In previous outings, Sumic’s vocals have been bolstered by a melodic, female voice. “Black Pine” is the title track to the band’s latest album and they recorded it at The Croatian American Church in Anacortes, Wash. As always, the process involved live to tape, or analog. Forest Ray has been recording their work the same way since 2016. Sumic’s family is Croatian and the native trees to the Dalmatia region are called “Cnorbor”, or “black pine”. Sumic’s exploration of emotional turmoil, joy and sentimentality in the song are rooted in his last trip to the region — he had to bury his grandfather. The shared experience, oddly exuberant, plays out like the same depth of John Frusciante’s guitar in the Red Hot Chili Pepper’s classic “Otherside”. I also sensed a shade of The Edge’s guitar work in “New Year’s Day”. The fullness of the song expands with the steady percussion and the drizzled bass lines, reminiscent of 60s rock and psychedelia. Forest Ray, as a band, has an unbridled garage rock shell that is hard to crack, but once you’re inside, there’s no telling where they will take your imagination.

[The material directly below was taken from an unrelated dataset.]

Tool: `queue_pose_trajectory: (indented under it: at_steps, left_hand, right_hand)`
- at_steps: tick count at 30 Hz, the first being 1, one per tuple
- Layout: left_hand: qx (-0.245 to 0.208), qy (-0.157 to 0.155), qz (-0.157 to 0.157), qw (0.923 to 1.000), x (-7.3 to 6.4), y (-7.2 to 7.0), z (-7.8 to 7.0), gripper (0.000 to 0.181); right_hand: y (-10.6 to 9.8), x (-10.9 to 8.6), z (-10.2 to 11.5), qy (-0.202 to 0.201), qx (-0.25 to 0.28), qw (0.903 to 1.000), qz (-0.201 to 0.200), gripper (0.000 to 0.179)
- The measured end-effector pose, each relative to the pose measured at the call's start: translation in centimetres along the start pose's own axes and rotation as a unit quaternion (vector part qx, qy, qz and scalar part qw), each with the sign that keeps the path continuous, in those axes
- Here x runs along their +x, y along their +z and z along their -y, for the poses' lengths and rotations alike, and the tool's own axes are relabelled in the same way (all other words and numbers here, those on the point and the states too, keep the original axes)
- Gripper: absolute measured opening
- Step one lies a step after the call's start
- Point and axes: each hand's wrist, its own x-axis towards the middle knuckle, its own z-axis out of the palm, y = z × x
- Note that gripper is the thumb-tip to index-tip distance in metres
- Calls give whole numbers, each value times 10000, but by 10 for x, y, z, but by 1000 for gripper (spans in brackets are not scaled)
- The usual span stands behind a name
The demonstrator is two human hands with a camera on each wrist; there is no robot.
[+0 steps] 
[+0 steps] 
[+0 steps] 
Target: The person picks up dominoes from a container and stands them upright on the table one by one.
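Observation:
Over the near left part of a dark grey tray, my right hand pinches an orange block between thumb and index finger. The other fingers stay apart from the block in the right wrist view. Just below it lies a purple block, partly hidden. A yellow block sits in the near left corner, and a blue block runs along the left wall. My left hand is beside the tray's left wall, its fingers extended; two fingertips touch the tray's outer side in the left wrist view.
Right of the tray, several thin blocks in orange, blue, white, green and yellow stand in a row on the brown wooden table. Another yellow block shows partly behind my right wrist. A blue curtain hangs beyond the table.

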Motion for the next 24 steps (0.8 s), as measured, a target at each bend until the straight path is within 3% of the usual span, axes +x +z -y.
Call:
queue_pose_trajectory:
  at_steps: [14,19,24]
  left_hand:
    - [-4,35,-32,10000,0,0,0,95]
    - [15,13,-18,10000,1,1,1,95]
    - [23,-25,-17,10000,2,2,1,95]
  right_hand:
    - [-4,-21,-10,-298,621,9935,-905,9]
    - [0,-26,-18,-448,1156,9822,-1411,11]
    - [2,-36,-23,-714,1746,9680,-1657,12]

The visual representation of “Black Pine” checks several boxes. A mixture of live action and animation, Forest Ray’s signature look of capturing a Kodachrome tone, and vintage milieu. The trees, lots of tall, deep-evergreen trees scatter the scenery, as Sumic drives along this existential road trip. Sumic’s emotional journey, on the screen, is engaging. You’re in the driver seat with him. Peppered in the final scenes, against Sumic’s exceptional guitar, is the picturesque Croatian coastline. Conor O’Keefe directed, shot and edited the “Black Pine” music video.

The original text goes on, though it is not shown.